The economic welfare of India was offered as the chief justification for the British rule by the imperialist rulers and spokesmen. The Indian nationalists by their forceful argument asserted that India was economically backward precisely because the British were ruling it in the interest of British trade; industry and finance were the inevitable consequences of the British rule.

The corrosion of faith in the British rule inevitably spread to the political field. In course of time, the nationalist leaders linked nearly every important question with the politically subordinated status of the country. Step by step, they began to draw the conclusion that since the British administration was only the handmade to the task of exploitation, pro-Indian and developmental policies would be followed only by a regime in which Indians had control over political power.

The result was that even though the early nationalists remained moderates and professed loyalty to British rule, they cut at the political roots of the empire and sowed in the land, the seeds of disaffection and disloyalty and even sedition. Gradually, the nationalists veered from demanding reforms to begin demanding self government or swaraj.

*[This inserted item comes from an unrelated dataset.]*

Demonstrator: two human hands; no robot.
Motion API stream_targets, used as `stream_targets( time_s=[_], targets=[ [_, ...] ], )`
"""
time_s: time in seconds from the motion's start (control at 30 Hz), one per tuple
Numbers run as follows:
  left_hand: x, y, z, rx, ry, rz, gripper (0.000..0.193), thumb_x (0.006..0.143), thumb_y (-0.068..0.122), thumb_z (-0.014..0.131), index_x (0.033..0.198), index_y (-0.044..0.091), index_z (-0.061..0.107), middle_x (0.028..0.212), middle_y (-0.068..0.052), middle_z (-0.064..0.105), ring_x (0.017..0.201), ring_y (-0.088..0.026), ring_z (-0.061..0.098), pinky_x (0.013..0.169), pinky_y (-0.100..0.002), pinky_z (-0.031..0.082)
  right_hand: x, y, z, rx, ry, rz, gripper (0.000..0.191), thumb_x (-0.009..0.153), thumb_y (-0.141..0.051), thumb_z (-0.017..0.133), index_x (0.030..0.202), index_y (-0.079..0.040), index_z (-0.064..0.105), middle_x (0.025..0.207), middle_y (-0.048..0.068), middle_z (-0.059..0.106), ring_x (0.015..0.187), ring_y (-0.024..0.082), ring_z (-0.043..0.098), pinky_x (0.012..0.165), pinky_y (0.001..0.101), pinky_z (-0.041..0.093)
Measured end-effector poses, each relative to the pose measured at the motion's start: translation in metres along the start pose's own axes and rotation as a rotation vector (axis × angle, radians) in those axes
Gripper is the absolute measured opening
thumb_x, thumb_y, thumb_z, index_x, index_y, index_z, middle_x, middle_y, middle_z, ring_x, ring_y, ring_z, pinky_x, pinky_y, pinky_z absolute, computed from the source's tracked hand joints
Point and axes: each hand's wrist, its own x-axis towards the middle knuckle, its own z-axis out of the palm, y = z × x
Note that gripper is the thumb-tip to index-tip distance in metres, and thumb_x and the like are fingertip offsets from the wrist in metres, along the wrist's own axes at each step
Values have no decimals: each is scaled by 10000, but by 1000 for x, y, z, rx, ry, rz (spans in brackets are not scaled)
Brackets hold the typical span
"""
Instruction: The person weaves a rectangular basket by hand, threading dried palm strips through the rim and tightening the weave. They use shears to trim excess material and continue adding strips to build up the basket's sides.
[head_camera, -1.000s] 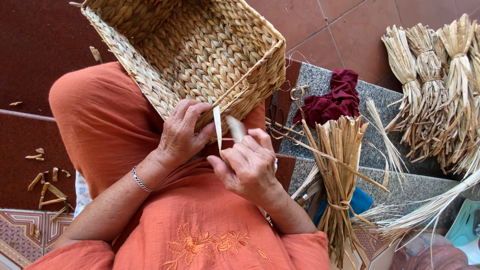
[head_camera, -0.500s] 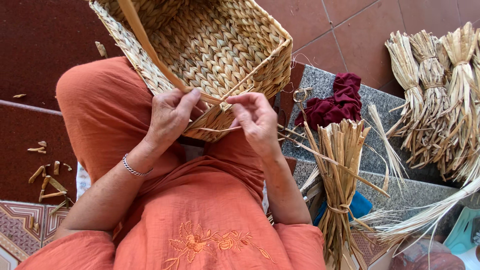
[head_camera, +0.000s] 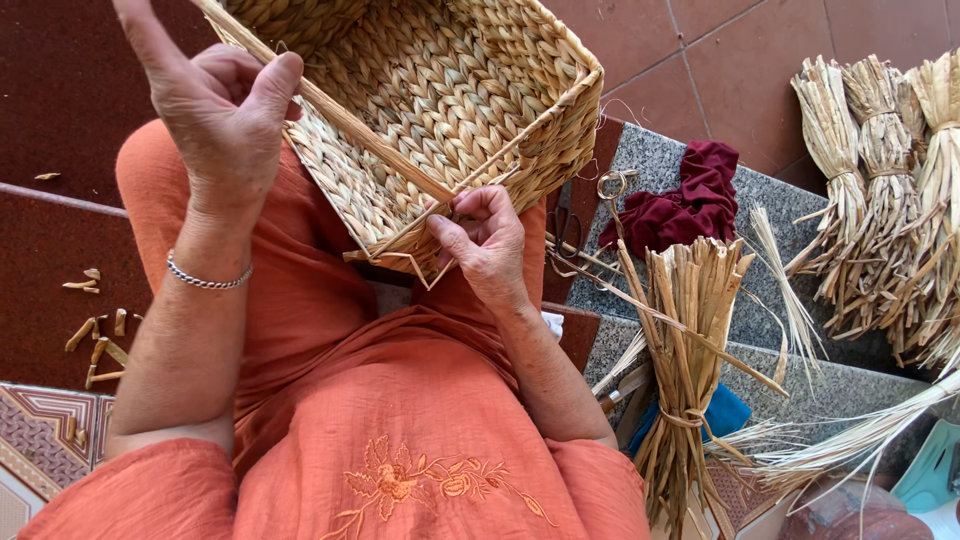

The impact of drain theory on economic nationalism faced some obstacle due to initial non-partition of masses in national movement and unawareness of masses and difficulties in understanding drain theory. Inspite of few limitations, the nationalists of the twentieth century were relying heavily on the main themes of their economic critique of colonialism. These themes were then to reverberate in Indian villages, towns and cities. Based on this firm foundation, the later nationalists went on to stage powerful mass agitations and mass movements. The drain theory thus laid the seeds for subsequent nationalism to flower and mature.